Early one morning, returning with no fish after fishing all night, Peter and Andrew saw Jesus talking to a crowd of people by the shore. Turning to Simon who was just beaching his boat Jesus told him to take his boat out and fish again.
"We have fished all night and caught nothing," Simon told him, "but we will do what you say."
Sailing out onto the sea, their nets had hardly touched the water when they were filled to the breaking point with fish.
Quickly returning to the shore, Simon fell to his knees before Jesus, saying, "Leave me, Lord, I am a sinful man!"
"Follow me," Jesus told him, "and I will make you a fisher of men."
Then, leaving their boats and their nets, their families and their friends, Simon and the others followed Jesus from that time on.
They set out for the other towns and places in Galilee. Enthusiastic crowds met them wherever they went, except for Nazareth and a few other places. Jesus taught, cured the sick and even raised the dead to life. Always, Simon was at his side as a loyal friend, enthusiastic and quick to speak his mind, ready for anything, a natural leader among the disciples themselves.
Not that Simon understood everything.

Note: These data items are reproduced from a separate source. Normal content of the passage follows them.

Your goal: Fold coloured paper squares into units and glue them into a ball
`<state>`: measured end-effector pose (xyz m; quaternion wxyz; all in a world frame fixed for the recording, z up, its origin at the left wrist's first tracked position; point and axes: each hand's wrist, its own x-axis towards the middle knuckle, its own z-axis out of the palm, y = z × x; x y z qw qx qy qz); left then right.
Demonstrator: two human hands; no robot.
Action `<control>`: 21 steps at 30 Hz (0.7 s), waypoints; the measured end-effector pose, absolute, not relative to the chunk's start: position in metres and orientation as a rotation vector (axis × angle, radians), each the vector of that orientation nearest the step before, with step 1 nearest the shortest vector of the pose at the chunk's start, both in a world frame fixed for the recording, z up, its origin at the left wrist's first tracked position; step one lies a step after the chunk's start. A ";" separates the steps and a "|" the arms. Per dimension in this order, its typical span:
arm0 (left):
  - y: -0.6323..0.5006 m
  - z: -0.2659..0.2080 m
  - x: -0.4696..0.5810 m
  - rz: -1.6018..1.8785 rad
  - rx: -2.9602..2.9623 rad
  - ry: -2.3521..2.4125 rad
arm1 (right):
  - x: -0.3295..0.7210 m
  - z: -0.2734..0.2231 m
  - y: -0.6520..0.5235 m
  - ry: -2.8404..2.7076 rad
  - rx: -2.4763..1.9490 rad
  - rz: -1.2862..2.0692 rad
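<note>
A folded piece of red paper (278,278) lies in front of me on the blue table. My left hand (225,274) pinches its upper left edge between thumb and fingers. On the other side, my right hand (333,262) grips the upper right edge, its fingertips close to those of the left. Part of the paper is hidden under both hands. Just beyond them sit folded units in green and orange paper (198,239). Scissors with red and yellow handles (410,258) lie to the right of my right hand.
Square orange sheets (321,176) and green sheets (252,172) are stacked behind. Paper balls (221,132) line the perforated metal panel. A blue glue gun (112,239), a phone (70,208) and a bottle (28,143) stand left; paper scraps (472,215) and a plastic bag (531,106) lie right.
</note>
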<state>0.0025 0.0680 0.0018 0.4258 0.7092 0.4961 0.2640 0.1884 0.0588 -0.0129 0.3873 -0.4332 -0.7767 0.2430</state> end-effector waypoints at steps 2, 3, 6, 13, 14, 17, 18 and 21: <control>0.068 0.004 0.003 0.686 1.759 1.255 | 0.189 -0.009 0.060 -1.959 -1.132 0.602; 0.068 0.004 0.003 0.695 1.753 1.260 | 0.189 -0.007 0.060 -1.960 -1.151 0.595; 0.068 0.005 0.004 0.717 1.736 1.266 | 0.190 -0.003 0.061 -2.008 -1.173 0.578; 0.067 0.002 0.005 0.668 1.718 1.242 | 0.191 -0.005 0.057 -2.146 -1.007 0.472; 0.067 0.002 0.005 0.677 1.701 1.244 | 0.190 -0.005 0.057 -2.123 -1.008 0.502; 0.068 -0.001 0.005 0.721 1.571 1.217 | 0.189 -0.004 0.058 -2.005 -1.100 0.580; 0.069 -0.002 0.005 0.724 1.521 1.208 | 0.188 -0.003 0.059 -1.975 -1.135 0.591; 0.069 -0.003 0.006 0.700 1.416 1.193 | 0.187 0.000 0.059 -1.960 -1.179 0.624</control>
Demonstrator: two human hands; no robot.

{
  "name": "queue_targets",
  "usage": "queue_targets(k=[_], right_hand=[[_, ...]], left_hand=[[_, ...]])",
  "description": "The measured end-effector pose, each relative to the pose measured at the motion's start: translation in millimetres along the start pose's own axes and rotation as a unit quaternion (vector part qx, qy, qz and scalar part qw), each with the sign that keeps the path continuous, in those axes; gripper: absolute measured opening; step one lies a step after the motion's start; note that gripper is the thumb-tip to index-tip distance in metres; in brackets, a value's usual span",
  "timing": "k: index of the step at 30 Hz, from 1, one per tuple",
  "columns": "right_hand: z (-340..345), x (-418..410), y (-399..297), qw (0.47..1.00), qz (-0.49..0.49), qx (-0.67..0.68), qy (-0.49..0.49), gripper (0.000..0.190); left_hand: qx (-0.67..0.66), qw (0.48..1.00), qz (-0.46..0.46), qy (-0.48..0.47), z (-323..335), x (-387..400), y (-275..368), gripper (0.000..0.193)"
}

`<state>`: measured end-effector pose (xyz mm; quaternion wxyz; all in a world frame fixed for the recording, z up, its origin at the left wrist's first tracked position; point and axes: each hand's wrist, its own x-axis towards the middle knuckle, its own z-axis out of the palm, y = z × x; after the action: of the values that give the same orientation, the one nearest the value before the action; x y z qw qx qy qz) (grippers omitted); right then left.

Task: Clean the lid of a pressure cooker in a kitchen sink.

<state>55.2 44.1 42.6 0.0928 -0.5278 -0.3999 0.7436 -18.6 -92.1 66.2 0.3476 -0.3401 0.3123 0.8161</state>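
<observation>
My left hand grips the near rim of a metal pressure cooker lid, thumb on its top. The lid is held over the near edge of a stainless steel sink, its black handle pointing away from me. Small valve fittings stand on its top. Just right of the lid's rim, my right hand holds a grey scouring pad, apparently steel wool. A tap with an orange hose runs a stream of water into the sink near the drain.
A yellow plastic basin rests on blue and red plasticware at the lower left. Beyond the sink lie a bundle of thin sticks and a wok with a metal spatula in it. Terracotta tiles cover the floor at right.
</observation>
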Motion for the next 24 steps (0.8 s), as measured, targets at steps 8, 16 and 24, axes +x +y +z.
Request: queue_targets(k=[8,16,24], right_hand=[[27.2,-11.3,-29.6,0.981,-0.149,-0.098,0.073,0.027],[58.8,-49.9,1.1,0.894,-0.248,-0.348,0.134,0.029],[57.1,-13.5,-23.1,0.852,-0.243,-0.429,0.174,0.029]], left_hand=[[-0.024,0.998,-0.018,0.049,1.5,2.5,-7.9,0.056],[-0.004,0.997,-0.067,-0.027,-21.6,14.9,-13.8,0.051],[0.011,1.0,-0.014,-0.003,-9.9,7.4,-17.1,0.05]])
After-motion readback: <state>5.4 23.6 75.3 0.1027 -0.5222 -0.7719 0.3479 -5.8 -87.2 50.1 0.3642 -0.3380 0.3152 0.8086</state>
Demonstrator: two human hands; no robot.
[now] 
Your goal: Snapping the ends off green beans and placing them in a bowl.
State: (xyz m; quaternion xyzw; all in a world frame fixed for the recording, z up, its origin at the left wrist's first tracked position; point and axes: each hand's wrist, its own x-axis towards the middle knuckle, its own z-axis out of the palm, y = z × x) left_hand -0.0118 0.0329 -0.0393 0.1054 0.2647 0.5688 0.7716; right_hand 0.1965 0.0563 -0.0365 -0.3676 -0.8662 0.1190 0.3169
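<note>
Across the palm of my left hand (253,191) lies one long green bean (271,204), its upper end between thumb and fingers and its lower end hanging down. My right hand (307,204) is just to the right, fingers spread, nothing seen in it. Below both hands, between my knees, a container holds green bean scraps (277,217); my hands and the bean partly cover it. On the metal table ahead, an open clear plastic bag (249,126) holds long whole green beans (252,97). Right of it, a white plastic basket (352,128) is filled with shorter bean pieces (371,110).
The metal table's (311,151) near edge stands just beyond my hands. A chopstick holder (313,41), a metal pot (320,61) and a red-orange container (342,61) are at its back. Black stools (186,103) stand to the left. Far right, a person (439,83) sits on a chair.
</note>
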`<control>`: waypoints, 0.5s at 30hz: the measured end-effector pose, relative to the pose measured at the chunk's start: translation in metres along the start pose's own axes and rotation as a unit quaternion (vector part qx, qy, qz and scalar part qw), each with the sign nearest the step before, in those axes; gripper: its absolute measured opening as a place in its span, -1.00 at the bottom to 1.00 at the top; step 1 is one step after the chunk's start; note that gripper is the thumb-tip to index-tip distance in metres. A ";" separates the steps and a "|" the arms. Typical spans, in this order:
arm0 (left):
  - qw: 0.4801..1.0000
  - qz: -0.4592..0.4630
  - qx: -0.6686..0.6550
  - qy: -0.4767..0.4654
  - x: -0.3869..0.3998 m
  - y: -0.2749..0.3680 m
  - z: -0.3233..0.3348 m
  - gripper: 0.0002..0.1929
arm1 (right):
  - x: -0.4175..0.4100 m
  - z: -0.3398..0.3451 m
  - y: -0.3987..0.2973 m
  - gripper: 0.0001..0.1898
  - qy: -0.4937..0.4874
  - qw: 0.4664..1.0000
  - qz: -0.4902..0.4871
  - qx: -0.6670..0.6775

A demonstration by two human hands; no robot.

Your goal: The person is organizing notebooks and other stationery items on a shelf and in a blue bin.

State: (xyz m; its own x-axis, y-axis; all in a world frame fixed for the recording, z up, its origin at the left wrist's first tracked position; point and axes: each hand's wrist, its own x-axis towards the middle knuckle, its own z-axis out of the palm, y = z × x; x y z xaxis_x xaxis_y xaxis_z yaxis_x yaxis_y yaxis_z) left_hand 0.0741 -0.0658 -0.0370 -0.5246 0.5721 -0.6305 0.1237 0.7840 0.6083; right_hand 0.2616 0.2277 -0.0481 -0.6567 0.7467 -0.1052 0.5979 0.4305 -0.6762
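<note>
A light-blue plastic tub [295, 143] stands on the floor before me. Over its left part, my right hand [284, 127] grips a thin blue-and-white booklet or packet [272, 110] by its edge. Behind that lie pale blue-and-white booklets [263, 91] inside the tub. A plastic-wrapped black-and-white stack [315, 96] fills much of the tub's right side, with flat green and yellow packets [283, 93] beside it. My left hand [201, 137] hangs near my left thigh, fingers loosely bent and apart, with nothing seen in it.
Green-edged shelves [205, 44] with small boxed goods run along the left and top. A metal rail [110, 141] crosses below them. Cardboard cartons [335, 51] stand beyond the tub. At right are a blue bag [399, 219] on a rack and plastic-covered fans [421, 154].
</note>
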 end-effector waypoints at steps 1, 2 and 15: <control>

Though he loved his Jewish traditions, he was hardly an expert in religious matters. He was a fisherman who knew the mysterious waters of the sea. Yet their mysteries could not compare with the mysterious dimensions of the person he followed now.
Their relationship only deepened with time. Simon was not just a disciple of Jesus or a witness to the wonders he worked. They were friends, bound together by a friendship that seemed incapable of being broken.